March 25, 1938 – H.W. van Loon Commentary on the German Annexation of Austria – NBC – Gordon Skene Sound Collection –
With the latest series of events taking place in Eastern Europe and another land-grab masquerading as a rightful claim to territory, there’s a history – and it goes back to 1938 and the eve of World War 2 and why allowing unreasonable actions over questionable motives don’t end well.
On March 12, 1938, Nazi Germany annexed Austria in what has popularly referred to as Anschluss. The idea of forming a “Greater Germany” by uniting Austria and Germany began immediately after the Unification of Germany in 1871. The unification had excluded German Austrians and Austria from the German Empire. Austria is a sovereign country in Central Europe divided into nine federated states. The land-locked country is bordered by Germany to the north. It is a predominately German-speaking country with the majority of the population communicating informally in several Bavarian dialects.
The idea of Austria joining Germany had become popular and would have occurred through a democratic process had had the Austrian Nazi not begun a terrorist campaign. In early 1938, the Nazi Austrians conspired to forcefully seize the Austrian Government and unite Austria with Nazi Germany. When Kurt Von Schuschnigg (Austrian Chancellor) heard of the conspiracy, he reached out to Hitler with the hope of protecting his country’s independence. Instead, he was forced into naming a cabinet that included Austrian Nazis On March 9, 1938, the chancellor called for a referendum to try and solve the annexation problem. However, the growing pressure from Hitler forced him to resign on March 11, before the vote. The following day (March 12), Hitler led his troops into Austria where he was received by a cheering crowd. He appointed a new Nazi government and proclaimed Anschluss on March 13 and Austria effectively became a federal state of Germany.

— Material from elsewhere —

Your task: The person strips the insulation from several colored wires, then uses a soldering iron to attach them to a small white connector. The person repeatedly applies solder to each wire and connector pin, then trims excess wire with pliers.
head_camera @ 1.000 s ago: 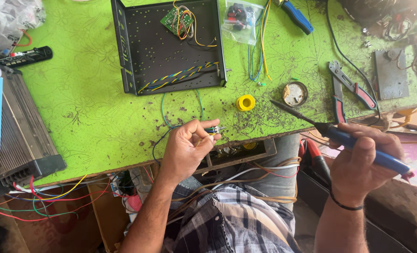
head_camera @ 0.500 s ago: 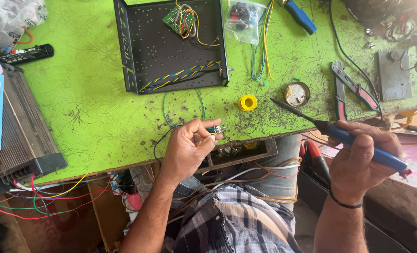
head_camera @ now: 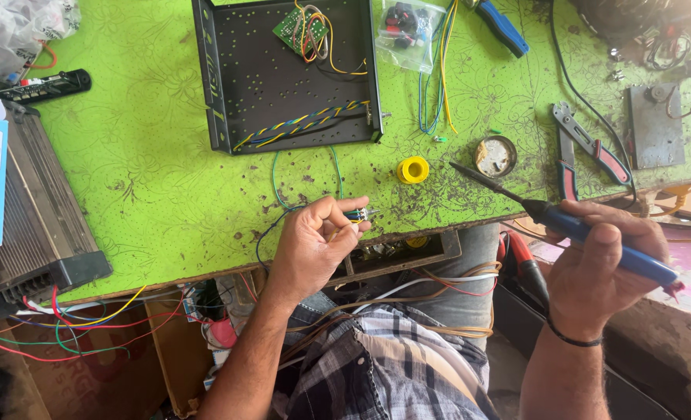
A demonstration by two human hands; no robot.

While those who warned this action was heading down a slippery slope were largely met with shrugged shoulders and passive head shaking. However, by the time September 1938 rolled around and the same was about to happen to a portion of Czechoslovakia known in Germany as Sudetenland, wary eyes were starting to wonder if this wasn’t leading somewhere where no happy ending would be found. By September the following year, it would be too late.
Not particularly drawing any comparisons between the current situation between Russia and Ukraine to what went on between Nazi Germany and Austria and Czechoslovakia, it does beg the question if what is currently happening isn’t also destined to have the same dire outcome as the others had over 80 years ago.
That thing about not learning from history . . .
Here is a commentary given by Historian and journalist Hendrik Willem van Loon over the Red Network of NBC on March 25, 1938.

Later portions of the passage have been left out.